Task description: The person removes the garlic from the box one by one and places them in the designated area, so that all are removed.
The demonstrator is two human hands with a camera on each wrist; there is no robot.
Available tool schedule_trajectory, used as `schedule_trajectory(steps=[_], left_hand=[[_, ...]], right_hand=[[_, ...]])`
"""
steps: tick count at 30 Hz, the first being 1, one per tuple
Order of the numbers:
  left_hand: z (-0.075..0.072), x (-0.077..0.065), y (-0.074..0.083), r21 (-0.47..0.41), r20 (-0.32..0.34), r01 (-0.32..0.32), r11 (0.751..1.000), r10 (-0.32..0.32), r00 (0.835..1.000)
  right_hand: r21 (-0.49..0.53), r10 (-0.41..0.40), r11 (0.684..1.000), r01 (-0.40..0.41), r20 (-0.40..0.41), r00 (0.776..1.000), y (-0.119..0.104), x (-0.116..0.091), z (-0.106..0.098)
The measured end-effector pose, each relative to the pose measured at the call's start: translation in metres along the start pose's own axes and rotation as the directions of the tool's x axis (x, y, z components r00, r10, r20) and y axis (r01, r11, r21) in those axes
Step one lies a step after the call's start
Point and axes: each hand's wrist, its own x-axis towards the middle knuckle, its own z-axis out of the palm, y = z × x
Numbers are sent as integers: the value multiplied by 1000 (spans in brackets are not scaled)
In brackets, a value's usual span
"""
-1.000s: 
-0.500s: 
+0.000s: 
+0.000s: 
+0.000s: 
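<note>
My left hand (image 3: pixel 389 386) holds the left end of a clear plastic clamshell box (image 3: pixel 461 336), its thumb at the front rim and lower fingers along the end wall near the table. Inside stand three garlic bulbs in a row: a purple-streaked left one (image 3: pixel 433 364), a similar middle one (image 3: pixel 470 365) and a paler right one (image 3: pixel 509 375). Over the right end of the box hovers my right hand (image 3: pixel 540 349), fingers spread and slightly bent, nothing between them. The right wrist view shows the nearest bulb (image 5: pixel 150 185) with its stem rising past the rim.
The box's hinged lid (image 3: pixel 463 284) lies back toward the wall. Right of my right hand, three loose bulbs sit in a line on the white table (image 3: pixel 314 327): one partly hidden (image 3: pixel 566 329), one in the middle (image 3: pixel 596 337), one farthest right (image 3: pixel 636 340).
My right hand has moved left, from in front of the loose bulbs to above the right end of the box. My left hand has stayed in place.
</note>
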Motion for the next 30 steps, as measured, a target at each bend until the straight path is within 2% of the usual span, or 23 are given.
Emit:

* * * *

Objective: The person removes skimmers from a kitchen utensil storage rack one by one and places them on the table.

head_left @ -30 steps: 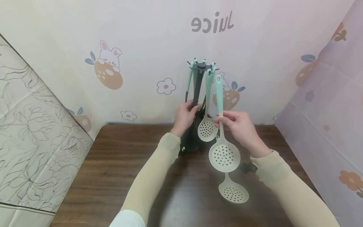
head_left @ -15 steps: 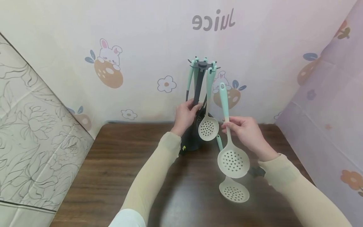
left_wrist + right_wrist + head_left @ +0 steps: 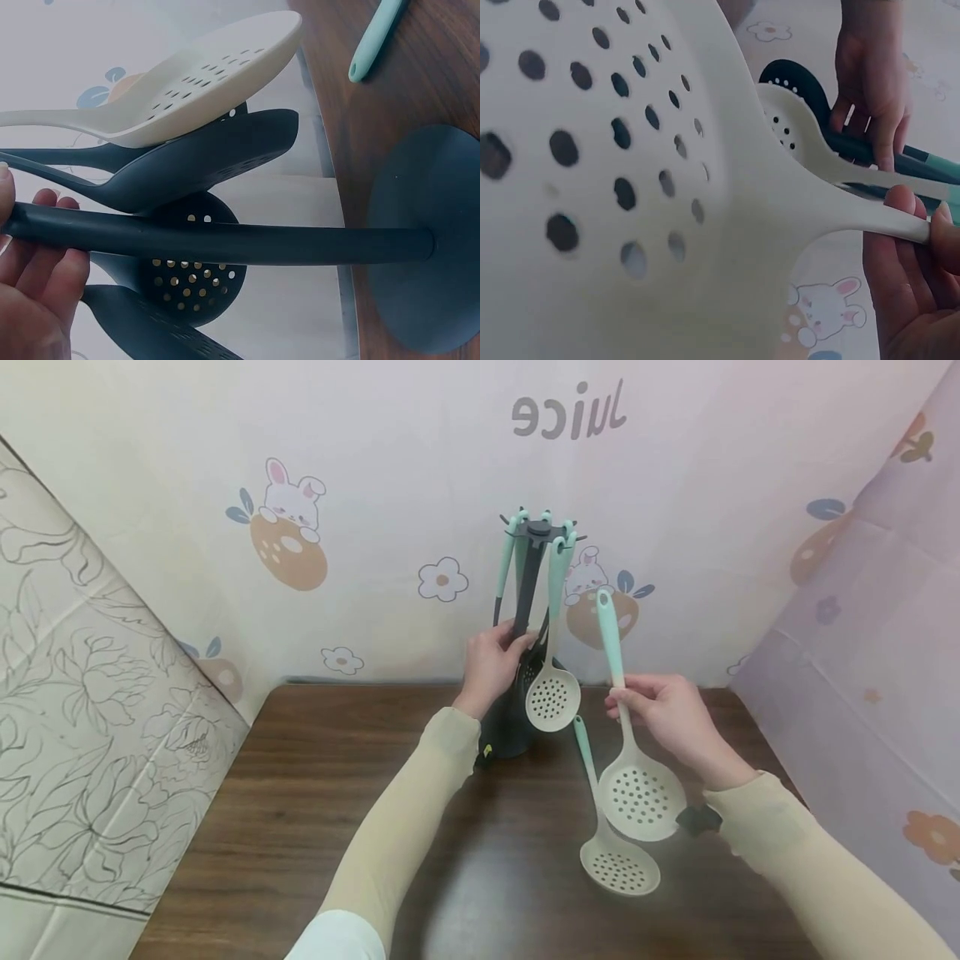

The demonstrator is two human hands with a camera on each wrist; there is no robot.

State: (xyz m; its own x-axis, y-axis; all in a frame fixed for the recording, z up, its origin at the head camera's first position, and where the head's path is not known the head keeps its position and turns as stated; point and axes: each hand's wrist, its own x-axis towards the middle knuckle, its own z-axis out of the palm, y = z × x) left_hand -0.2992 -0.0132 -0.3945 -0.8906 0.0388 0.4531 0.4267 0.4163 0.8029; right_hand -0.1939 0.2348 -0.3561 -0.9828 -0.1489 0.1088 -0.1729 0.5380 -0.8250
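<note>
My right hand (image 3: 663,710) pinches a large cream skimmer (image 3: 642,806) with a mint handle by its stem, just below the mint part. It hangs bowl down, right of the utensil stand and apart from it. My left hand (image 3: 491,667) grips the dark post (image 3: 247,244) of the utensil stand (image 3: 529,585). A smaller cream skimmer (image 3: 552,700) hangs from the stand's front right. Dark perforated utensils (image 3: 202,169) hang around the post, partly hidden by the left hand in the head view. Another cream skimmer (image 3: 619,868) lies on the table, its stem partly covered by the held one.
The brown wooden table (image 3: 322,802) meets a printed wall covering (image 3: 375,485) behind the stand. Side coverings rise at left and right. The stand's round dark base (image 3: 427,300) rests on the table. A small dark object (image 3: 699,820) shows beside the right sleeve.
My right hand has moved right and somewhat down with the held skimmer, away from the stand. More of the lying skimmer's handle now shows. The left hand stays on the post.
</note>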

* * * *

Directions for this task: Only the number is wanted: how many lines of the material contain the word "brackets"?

Output of the exercise: 2